それがなければ、そこを作ることからだから大変ということで。

ですです。

――DBとかSQLとかの知識も必要なんですよね。思想が違うだけでDBの一種?みたいに思ってたのですが。

DBの一種という認識で問題ないですよ。MySQLでもDWHは作れますし。DBの知識はそこそこで大丈夫で、SQLを書ければ大概どうにかなります
ただ使っているデータが莫大なので、変なSQLを考え無しに投げると「あの日投げたSQLの結果を僕たちはまだ知らない」という状態に。

――怖い。桁違いにでかいわけですから、投げた問い合わせの結果がなかなか返らないわけですね。

昔使った某DWH特化型DBは全力でSQLを実行してハングアップした事もあります。
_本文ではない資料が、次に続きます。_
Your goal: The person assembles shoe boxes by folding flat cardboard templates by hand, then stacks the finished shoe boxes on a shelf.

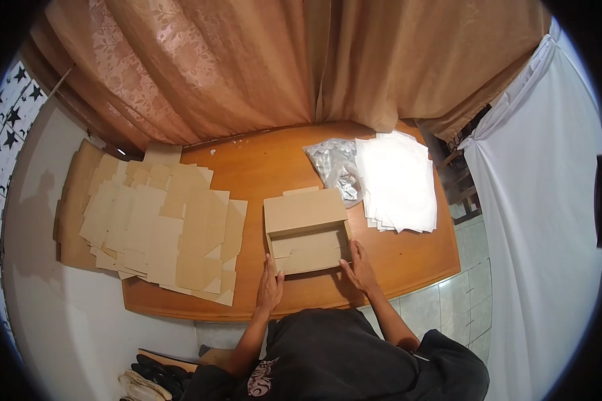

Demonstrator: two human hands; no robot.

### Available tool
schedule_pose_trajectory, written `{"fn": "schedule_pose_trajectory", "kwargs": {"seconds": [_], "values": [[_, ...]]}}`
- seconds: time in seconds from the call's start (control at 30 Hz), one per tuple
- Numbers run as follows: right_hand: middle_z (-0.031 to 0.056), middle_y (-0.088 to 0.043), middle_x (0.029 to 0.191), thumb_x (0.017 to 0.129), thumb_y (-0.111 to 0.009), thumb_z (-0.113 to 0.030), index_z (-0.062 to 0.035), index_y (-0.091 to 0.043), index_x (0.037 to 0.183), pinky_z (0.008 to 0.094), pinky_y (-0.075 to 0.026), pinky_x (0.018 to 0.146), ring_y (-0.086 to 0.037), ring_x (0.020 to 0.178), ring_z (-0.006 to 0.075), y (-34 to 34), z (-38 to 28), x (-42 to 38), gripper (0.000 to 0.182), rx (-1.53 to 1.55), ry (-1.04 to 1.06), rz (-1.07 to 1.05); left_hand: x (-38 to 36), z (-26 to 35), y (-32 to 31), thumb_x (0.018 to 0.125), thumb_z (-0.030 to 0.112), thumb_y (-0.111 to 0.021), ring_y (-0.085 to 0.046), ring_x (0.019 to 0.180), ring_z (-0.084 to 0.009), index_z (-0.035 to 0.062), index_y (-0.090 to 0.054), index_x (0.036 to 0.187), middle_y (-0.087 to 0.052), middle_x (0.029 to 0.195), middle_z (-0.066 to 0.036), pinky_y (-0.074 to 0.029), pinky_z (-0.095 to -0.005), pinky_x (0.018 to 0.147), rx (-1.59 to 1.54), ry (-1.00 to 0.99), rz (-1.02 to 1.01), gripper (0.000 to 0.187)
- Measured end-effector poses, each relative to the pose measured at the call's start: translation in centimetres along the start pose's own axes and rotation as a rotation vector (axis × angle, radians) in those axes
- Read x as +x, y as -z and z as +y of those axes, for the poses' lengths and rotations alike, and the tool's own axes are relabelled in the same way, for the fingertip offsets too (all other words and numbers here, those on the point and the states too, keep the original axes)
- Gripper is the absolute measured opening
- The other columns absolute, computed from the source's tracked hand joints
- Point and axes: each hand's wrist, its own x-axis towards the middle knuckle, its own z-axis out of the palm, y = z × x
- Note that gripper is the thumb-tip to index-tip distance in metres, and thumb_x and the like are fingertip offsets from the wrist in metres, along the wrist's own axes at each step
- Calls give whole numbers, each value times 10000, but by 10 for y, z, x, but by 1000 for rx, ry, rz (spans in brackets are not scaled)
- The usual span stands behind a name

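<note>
An open cardboard box stands on the wooden table in front of me, its lid flap raised at the far side. The inside shows a bare bottom with cut seams. My left hand rests along the box's near left corner, fingers stretched up its side and thumb at the front edge. At the near right corner, my right hand holds the wall, fingers outside and thumb at the front rim. Between them, the two hands hold the box.
Flat cardboard blanks lie in a large pile at left. Behind the box sit a clear plastic bag with silvery contents and a stack of white sheets. The wooden table meets brown curtains; white cloth hangs at right.
</note>
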Motion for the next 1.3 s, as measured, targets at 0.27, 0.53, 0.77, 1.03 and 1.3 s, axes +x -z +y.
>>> {"fn": "schedule_pose_trajectory", "kwargs": {"seconds": [0.27,0.53,0.77,1.03,1.3], "values": [[254,-419,1461,966,-542,-318,34,-236,1537,477,-545,831,-610,1044,408,-13,0,3,737,-378,-73,45,9,57,2,1022,197,-400,-459,1312,-501,35,-92,1589,-345,1539,-294,-436,-521,1043,185,225,-39,665],[252,-400,1489,1001,-466,-438,24,-237,1543,522,-491,926,-586,1088,414,-4,-2,2,748,-336,-135,-66,13,36,-14,1001,239,-430,-303,1443,-454,32,-365,1527,-333,1579,-217,-285,-502,1174,528,287,-90,569],[302,-491,1349,1005,-540,-364,54,-335,1473,496,-416,1043,-508,1174,452,56,38,-7,660,29,-161,57,24,121,-20,997,245,-490,-256,1431,-509,10,-478,1450,-302,1572,-254,-260,-571,1154,630,147,209,512],[226,-522,1318,886,-645,-141,2,-496,1365,491,-389,1071,-471,1234,406,130,165,-7,522,-254,-152,198,102,229,-155,894,158,-666,-560,1175,-370,10,-622,1232,-552,1300,-222,-472,-470,973,103,-422,-190,372],[174,-353,1526,880,-658,-158,-136,-394,1510,640,-205,1166,-309,1414,402,169,219,36,683,-308,-182,-36,163,265,-282,845,205,-722,-377,1419,-322,79,-499,1390,-437,1503,-145,-272,-642,1116,414,-359,-336,602]]}}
中止命令さえ受け付けてくれない。
お客さんに電話して、謝って、サーバー再起動です。流石にその辺はシステム開発時なので影響はなかったのが救いですが、DWH再起動するとBIで使用してる人たちにダイレクトに影響があります。

――DWH一筋で長いのですか?

8年やりました。そのうち6年が新卒で入った会社で、残りがフリーランスでした。とてもニッチです。2年目からDWHの設計をやっているとか訳の分からない人間だと思います。
ニッチすぎて転職するときは難しかったですね。何処の会社もDWHエンジニアの募集とかまず無いし、書いている経歴を凄く疑われました。
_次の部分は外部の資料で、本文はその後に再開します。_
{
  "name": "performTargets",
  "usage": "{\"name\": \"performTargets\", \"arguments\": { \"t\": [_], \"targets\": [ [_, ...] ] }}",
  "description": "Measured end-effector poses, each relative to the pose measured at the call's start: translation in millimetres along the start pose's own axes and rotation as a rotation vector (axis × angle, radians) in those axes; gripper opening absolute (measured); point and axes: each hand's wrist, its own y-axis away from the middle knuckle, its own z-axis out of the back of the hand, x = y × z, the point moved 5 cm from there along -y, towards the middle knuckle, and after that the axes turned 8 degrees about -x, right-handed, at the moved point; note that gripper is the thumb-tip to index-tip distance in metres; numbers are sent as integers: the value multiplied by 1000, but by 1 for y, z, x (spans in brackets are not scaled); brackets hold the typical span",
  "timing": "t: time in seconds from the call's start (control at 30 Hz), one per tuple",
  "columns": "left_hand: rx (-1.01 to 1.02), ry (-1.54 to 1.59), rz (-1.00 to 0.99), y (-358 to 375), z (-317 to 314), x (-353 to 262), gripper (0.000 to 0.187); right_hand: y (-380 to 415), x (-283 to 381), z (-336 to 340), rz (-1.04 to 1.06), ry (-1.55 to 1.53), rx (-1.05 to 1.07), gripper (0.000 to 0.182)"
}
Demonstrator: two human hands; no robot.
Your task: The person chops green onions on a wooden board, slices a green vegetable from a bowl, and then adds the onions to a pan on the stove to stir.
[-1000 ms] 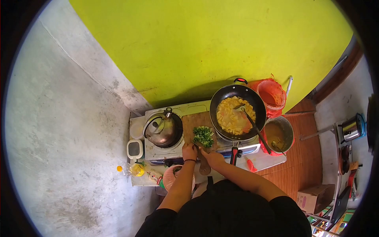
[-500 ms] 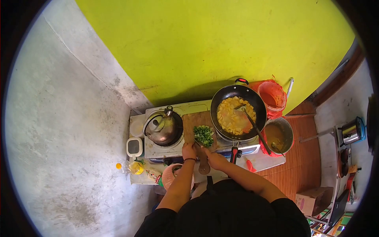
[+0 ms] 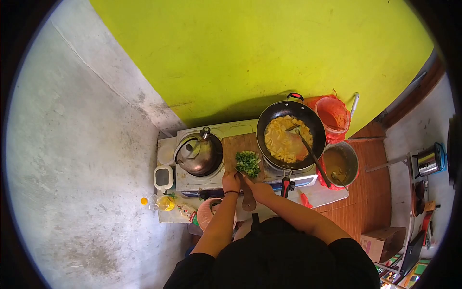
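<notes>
A wooden chopping board (image 3: 238, 142) lies across the middle of the stove, its rounded handle (image 3: 249, 202) pointing towards my body. Chopped green leaves (image 3: 248, 164) are heaped on its near right part. My left hand (image 3: 231, 182) is closed at the board's near left edge, left of the greens. Just right of it, my right hand (image 3: 261, 191) is closed over the base of the handle. A thin dark strip like a blade shows between the hands, at the right fingertips; most of it is hidden.
A metal kettle (image 3: 196, 156) stands on the left burner. On the right, a black wok (image 3: 269, 111) holds yellow food and a ladle (image 3: 313, 156). Beyond are a red bucket (image 3: 332, 114) and a metal pot (image 3: 355, 161). A pink basket (image 3: 206, 216) is near my left forearm.
The view has shifted very slightly. Both hands stay almost in place at the board, and the greens keep their heap.
</notes>
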Motion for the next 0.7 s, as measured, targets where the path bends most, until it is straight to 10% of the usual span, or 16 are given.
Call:
{"name": "performTargets", "arguments": {
  "t": [0.7],
  "targets": [
    [73, 4, 71, -1, -6, 10, 13, 19, -1, 14, 2, -130, -19, 72]
  ]
}}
――確かに求人は見たことないですが、なんで疑われたんですか?

テーブル設計と要件定義を2年目からやっていたりとか、やたら高いDWH特化型のシステムばっかり作っていたりとか、冷静にみると疑われても仕方ないです。
そんなこんなで諦めかけていたら、フリーランスを進められてフリーランスになった感じですね。フリーランスになってからは結構気軽でしたねー。嫌な案件は断っていいし、お客さんもそれ専門の人として扱ってくれるしで。ぶっちゃけ、DWHエンジニアとか必要なときだけいれば困らない人間なので、フリーランスくらいが企業的にもちょうどいいのかなと思いました。

――今は何をされてるんですか?

今は実家の農業を継いだ感じですねー。DWH的な分析を行かせたら面白いかもなぁと思っていたけど、手が回らない状態です。PMをアサインしてほしいです。WBS的な価値観が0なのがやっていて怖いところがあります。

――それはどういう意味ですか?

晴れたからこれやろう、明日の天気をみて考えよう、この辺でこういうことやろう、とかざっくりしたスケジュールで動くんです。要するに、計画性がファジーなんですよね。全く無いわけではないんだけど。
自分の立ち回り自体はIT系の頃と変わってない感じですね。
ヤリながら分からないことを調べる、専門書を読む、同業者の勉強会に参加とか、エンジニアと同じことをしてます。

――エンジニアと同じ勉強方法ですね

農家って勉強しないんですよ。古い理論とどこからか流れてきた情報と経験で動きますから。勉強は必要だと思います。
そういう意味では、ITエンジニアも若い子達には色んな勉強会とか言って欲しいかなって思います。特にニッチな分野の人ほど行くべきです。会の相性とかはあるけど、色んな人と知り合えたり、有名な人が参加してたりします。
ポスグレのDeveloperが参加してきたこともありますし。

――ちなみに、コードが書けない人のキャリアということでは、何か意見がありますか?

個人的にはコードが書けないと言うことはマイナスにはなっても、プラスにはならないだろう思っています。
だからこそ、コードを書かないキャリアを目指すのであれば武器を磨き続けるというのが必要になります。そして、自分の武器を正しく認識することが大切です。
昔、「お前の武器って何よ?」と聞かれたときに「SQLです」って答えて鼻で笑われました。
後から思い返せば「データモデリング」と答えたかったのですが、その言葉を知らなかったのです。
(SQLでデータを加工して、データを作成していたのでSQLこそが武器だと思っていました。SQLに落とし込むための処理設計ができる、というのが自分の武器だと気付くのには時間がかかりました)
自分の武器を自覚して、その上でそれが他に使えないか、と考え準備する。
それがコードを書かないでやっていくために大切なことなのかもしれません。

――SQLも決して鼻で笑われる特技ではないと思います。今日はありがとうございました。